Automation and Accessibility Integration (AAI) (Total Control 8+)
AAI identifies UI elements on screen as objects, traditional way of (x, y) coordinates take screen as one giant object, so seek image/color and OCR are required to identify an object on screen.
Accessibility is a feature that represent UI elements on screen as underlying nodes, a node includes many properties such as text/description, dimension, boolean properties such as clickable, editable or scrollable, underlying class name, etc. The text/description can be accessed easily (OCR is not needed), the dimension (and clickable) ensures the button can be clicked on certain location even the node is moved to another location.
A node can represent an UI element (e.g. button) or a group of UI elements or layout of certain elements. A node (element, group or layout) can be identified by a node ID (represent in string of hex).

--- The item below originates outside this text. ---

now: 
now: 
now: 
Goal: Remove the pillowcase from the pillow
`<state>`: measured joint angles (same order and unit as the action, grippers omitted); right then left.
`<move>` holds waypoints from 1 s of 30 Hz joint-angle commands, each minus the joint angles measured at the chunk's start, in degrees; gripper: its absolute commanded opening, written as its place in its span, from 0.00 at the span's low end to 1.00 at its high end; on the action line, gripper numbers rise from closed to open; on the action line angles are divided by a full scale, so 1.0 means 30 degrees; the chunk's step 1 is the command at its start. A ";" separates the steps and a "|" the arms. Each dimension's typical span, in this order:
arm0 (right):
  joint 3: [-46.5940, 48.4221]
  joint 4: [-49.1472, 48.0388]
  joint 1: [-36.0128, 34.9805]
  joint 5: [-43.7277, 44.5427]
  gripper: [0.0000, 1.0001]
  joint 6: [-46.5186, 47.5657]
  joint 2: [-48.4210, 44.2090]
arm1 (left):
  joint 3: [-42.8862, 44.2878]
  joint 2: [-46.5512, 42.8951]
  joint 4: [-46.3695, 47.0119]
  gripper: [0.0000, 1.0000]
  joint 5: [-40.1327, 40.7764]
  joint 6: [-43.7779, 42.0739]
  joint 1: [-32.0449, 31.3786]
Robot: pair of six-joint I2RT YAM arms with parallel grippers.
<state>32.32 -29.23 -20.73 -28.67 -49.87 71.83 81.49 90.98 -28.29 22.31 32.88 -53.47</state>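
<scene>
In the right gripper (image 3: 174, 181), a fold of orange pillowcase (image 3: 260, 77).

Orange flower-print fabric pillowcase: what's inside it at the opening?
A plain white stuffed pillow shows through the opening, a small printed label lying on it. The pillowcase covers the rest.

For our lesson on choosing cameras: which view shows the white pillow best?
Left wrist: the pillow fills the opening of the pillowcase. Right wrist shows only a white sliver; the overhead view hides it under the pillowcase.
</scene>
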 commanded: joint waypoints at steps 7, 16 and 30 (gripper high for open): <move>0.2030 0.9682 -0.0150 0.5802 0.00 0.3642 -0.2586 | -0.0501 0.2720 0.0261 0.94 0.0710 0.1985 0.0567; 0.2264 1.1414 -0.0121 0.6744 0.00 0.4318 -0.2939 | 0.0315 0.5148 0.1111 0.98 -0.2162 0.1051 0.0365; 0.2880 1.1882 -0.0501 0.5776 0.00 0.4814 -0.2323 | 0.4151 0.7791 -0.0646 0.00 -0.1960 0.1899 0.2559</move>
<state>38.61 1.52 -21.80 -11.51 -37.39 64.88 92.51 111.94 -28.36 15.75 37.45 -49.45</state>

We integrate Accessibility, TC scripting framework and UI Automator library to achieve the following goals:
- Coordinate independent makes the script more portable with different resolutions, multiple sizes and brands.
- Synchronous API will wait until the screen is repaint, make the script simpler, do not need to guess the time to sleep.
- Can retrieve the string from the app with ease, instead of using error-prone OCR.
The simplest case of AAI:
- Click "OK" on the screen if found, far better than click(100, 100) for specific resolution: devices.clickSync("OK")
- Enter text into text entry, AAI can find all text entry lines in current screen.
devices.inputTextSync([position], "text") // Enter text, the position is used for multiple inputs
- Run or restart application, without query, it will return on screen refresh; with query, it will match the query after screen is refreshed.
devices.runAppSync(<package name>, [query])
devices.restartAppSync(<package name>, [query])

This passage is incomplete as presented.